Une gestion dans les limites écologiques

Protéger l’environnement dans le cadre d’un modèle économique rentable: c’est la vision qui sous-tend le concept de l’économie circulaire. Les circuits fermés ne permettent cependant pas d’améliorer le bilan économique à tous les coups. Trois chercheuses de l’ETH de Zurich développent des procédures de mesure pour une économie circulaire durable. Pour le recyclage, elles montrent les mesures qui sont utiles et celles qui ne le sont pas.

La Suisse évolue progressivement pour devenir une économie circulaire. Elle a réussi, entre autres, à déconnecter croissance économique et exploitation des ressources. Dans cette optique, la récupération, la réparation et le recyclage sont censés réduire la consommation de ressources et la production de déchets. La notion d’économie circulaire n’est aujourd’hui pas encore clairement définie. Trois chercheuses de l’ETH montrent que les circuits fermés ne suffisent pas à améliorer, à eux seuls, le bilan environnemental.

Une économie circulaire durable est pluridimensionnelle

La durabilité accorde en principe une importance équitable aux objectifs écologiques, économiques et sociaux. Elle s’entend comme un mode d’action écologique et économique qui vise à donner des conditions de vie comparables, voire meilleures, à la génération actuelle et à celles à venir. Or, la majorité des démarches de l’économie circulaire ne sont aujourd’hui pratiquement pas considérées sous l’aspect de leur durabilité. Elles établissent en général des bilans de masse et font intervenir des taux. C’est ainsi qu’on se contente uniquement de comparer les matériaux recyclés avec le volume des produits consommés, les conséquences écologiques et sociales étant, quant à elles, négligées. Si l’on désire faire un pas de plus vers une économie circulaire durable, les chercheuses de l’ETH estiment qu’il faut faire intervenir trois facteurs: il importe tout d’abord que les définitions d’une économie circulaire comprennent toutes les dimensions de la durabilité. Deuxièmement, il faut tenir compte de ce qu’on appelle les effets de rebond. Ils se présentent lorsqu’une amélioration écologique génère pour un produit donné une demande accrue ou augmente la consommation dans d'autres secteurs, ce qui se répercute négativement sur le bilan écologique. Toute évaluation doit, enfin, tenir compte du fait que les objectifs entre les circuits et les trois dimensions de la durabilité peuvent être conflictuels.

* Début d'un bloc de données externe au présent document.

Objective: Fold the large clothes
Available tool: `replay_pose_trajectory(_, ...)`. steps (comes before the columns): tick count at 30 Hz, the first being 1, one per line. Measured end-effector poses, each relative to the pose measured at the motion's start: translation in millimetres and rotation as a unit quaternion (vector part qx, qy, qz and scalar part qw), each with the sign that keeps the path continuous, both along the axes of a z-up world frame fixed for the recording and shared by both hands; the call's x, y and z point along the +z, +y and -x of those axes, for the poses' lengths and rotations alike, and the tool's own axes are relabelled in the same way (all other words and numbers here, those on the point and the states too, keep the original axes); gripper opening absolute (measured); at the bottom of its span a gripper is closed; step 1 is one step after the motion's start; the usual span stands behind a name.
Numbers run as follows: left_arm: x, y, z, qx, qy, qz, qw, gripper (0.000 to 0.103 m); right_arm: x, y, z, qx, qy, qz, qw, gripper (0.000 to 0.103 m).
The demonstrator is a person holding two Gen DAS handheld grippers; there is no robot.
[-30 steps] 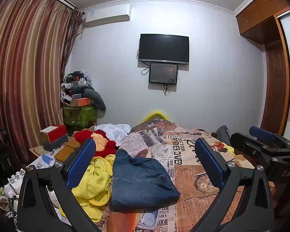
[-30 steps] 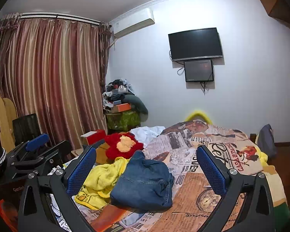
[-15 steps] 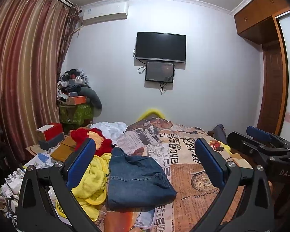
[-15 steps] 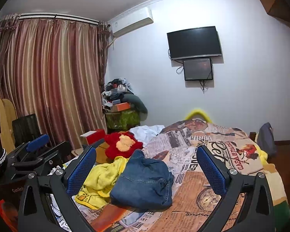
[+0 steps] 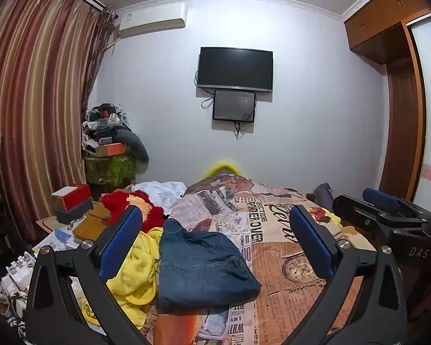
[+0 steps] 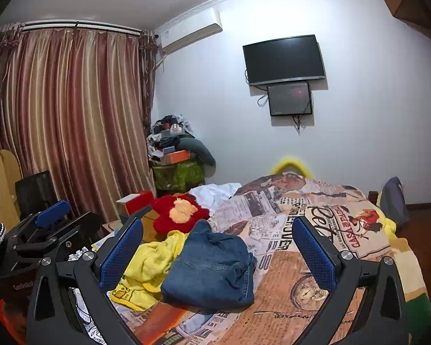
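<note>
Folded blue jeans (image 5: pixel 204 267) lie on the bed with the newspaper-print cover (image 5: pixel 275 258); they also show in the right wrist view (image 6: pixel 212 270). A crumpled yellow garment (image 5: pixel 138 267) lies just left of them, also in the right wrist view (image 6: pixel 149 264). My left gripper (image 5: pixel 215 241) is open and empty, held above the near end of the bed. My right gripper (image 6: pixel 218 247) is open and empty too, to the right of the left one. Each gripper shows at the edge of the other's view.
A red plush (image 5: pixel 135 204) and white cloth (image 5: pixel 163 189) lie behind the clothes. Boxes and clutter (image 5: pixel 71 201) crowd the bed's left side. A piled stand (image 5: pixel 109 155) is in the corner by the curtain. A wardrobe (image 5: pixel 399 86) stands at right.
Both grippers have drifted slightly; the left view has shifted a little so the jeans sit a bit lower and nearer. Both stay open and empty.
</note>
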State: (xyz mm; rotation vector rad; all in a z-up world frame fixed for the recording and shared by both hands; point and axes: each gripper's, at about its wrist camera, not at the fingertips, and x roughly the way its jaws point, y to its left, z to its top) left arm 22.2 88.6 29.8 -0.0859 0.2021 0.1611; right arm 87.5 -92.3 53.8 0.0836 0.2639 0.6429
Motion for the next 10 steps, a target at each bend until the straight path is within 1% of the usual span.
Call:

Une économie circulaire durable est pluridimensionnelle: Une question d’équilibre

Une question d’équilibre

Les expertes de l’environnement illustrent le caractère conflictuel d’un tel objectif à la lumière de bouteilles en verre usagées: d’un point de vue écologique, il peut être plus avantageux d’utiliser du verre usagé comme matériau d’isolation, ce qui permet d’économiser des isolants à base de pétrole au lieu d’utiliser ce même pétrole comme carburant pour produire de nouvelles bouteilles en verre. Les chercheuses montrent aussi l’évolution des indicateurs de durabilité écologiques et économiques par rapport au développement du recyclage du PET. C’est ainsi qu’après la fondation de PET-Recycling Schweiz, c’est dans sa première phase de développement que l’aspect écologique était le plus intéressant puisque le taux de collecte est passé de 0 pour cent en 1991 à 60 pour cent en 1993. Par contre, d’un point de vue économique, cette première phase a minoré les marges des producteurs de bouteilles en raison du niveau élevé des contributions anticipées de recyclage sur une base volontaire. Cette situation a cependant changé à partir de l’année 2000 grâce à des nouvelles technologies. C’est alors que pour la première fois, il a été possible de fabriquer des bouteilles minces constituées à cent pour cent de PET de recyclage. Et grâce à un marché du R-PET bien établi, on a pu exploiter en plus les effets d’échelle qui, grâce aux volumes plus importants, ont permis une réduction des coûts. Parallèlement, le taux de collecte a grimpé à 83 pour cent, ce qui est réjouissant pour l’écologie. Un taux de 100 pour cent serait certes souhaitable, mais pas viable d’un point de vue économique. Un tel taux de collecte occasionnerait des coûts logistiques beaucoup plus importants que les gains issus de la vente de R-PET.